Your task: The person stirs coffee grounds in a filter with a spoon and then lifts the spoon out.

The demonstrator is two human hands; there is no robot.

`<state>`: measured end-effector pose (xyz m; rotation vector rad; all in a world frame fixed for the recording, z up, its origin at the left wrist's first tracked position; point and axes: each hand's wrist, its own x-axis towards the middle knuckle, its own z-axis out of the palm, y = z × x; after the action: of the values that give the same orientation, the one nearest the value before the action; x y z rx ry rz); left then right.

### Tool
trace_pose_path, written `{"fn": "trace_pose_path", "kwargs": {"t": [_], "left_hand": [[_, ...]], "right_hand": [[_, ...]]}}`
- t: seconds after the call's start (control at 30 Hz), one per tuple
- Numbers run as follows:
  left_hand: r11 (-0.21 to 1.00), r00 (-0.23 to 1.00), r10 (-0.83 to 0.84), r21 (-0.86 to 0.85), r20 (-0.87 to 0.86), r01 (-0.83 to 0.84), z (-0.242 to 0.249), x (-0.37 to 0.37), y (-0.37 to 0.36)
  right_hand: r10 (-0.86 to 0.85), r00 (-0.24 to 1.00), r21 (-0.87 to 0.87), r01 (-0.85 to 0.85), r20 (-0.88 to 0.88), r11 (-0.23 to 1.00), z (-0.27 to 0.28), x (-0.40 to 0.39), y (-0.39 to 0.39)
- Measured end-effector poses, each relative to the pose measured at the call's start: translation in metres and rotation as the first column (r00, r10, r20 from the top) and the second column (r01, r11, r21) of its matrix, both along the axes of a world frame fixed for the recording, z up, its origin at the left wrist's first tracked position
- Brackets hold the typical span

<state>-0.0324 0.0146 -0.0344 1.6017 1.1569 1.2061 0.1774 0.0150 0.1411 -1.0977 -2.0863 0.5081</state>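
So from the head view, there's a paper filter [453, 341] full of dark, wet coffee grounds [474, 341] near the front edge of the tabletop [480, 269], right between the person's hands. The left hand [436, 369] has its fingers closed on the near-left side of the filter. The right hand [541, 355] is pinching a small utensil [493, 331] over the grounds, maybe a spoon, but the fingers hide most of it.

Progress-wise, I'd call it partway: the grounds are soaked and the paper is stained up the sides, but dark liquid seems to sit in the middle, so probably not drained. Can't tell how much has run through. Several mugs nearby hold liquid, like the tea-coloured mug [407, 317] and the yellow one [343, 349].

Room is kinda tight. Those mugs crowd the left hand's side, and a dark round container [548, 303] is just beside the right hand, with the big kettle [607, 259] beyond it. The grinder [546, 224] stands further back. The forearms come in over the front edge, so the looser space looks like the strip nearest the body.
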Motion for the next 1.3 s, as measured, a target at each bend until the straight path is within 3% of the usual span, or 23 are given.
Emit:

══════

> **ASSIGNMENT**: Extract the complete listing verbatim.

> **SOLUTION TO THIS EXERCISE**:
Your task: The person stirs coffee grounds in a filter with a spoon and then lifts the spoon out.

The demonstrator is two human hands; there is no robot.

`<state>`: measured end-effector pose (xyz m; rotation vector rad; all in a world frame fixed for the recording, z up, its origin at the left wrist's first tracked position; point and axes: each hand's wrist, its own x-axis towards the middle knuckle, its own z-axis out of the palm, y = z × x; after the action: of the values that give the same orientation, the one nearest the value before the action; x y z rx ry rz); left then right.

### Tool
trace_pose_path, written `{"fn": "trace_pose_path", "kwargs": {"t": [_], "left_hand": [[_, ...]], "right_hand": [[_, ...]]}}`
- t: seconds after the call's start (control at 30 Hz), one per tuple
- Numbers run as follows:
  left_hand: r11 (-0.21 to 1.00), r00 (-0.23 to 1.00), r10 (-0.83 to 0.84), r21 (-0.86 to 0.85), r20 (-0.87 to 0.86), r01 (-0.83 to 0.84), z (-0.242 to 0.249), x (-0.37 to 0.37), y (-0.37 to 0.36)
  right_hand: r10 (-0.86 to 0.85), r00 (-0.24 to 1.00), r21 (-0.87 to 0.87), r01 (-0.85 to 0.85), r20 (-0.88 to 0.88), r11 (-0.23 to 1.00), z (-0.27 to 0.28), x (-0.40 to 0.39), y (-0.39 to 0.39)
- Measured end-effector poses, each relative to the pose measured at the call's start: translation in metres and rotation as the first column (r00, r10, r20 from the top) and the second column (r01, r11, r21) of its matrix, both along the axes of a world frame fixed for the recording, z up, its origin at the left wrist's first tracked position
- Brackets hold the typical span

<state>-0.0324 0.0146 -0.0344 1.6017 1.1569 1.2061 0.1774 0.0150 0.1411 -1.0977 -2.0863 0.5081</state>
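So from the head view, there's a paper filter [453, 341] full of dark, wet coffee grounds [474, 341] near the front edge of the tabletop [480, 269], right between the person's hands. The left hand [436, 369] has its fingers closed on the near-left side of the filter. The right hand [541, 355] is pinching a small utensil [493, 331] over the grounds, maybe a spoon, but the fingers hide most of it.

Progress-wise, I'd call it partway: the grounds are soaked and the paper is stained up the sides, but dark liquid seems to sit in the middle, so probably not drained. Can't tell how much has run through. Several mugs nearby hold liquid, like the tea-coloured mug [407, 317] and the yellow one [343, 349].

Room is kinda tight. Those mugs crowd the left hand's side, and a dark round container [548, 303] is just beside the right hand, with the big kettle [607, 259] beyond it. The grinder [546, 224] stands further back. The forearms come in over the front edge, so the looser space looks like the strip nearest the body.
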Motion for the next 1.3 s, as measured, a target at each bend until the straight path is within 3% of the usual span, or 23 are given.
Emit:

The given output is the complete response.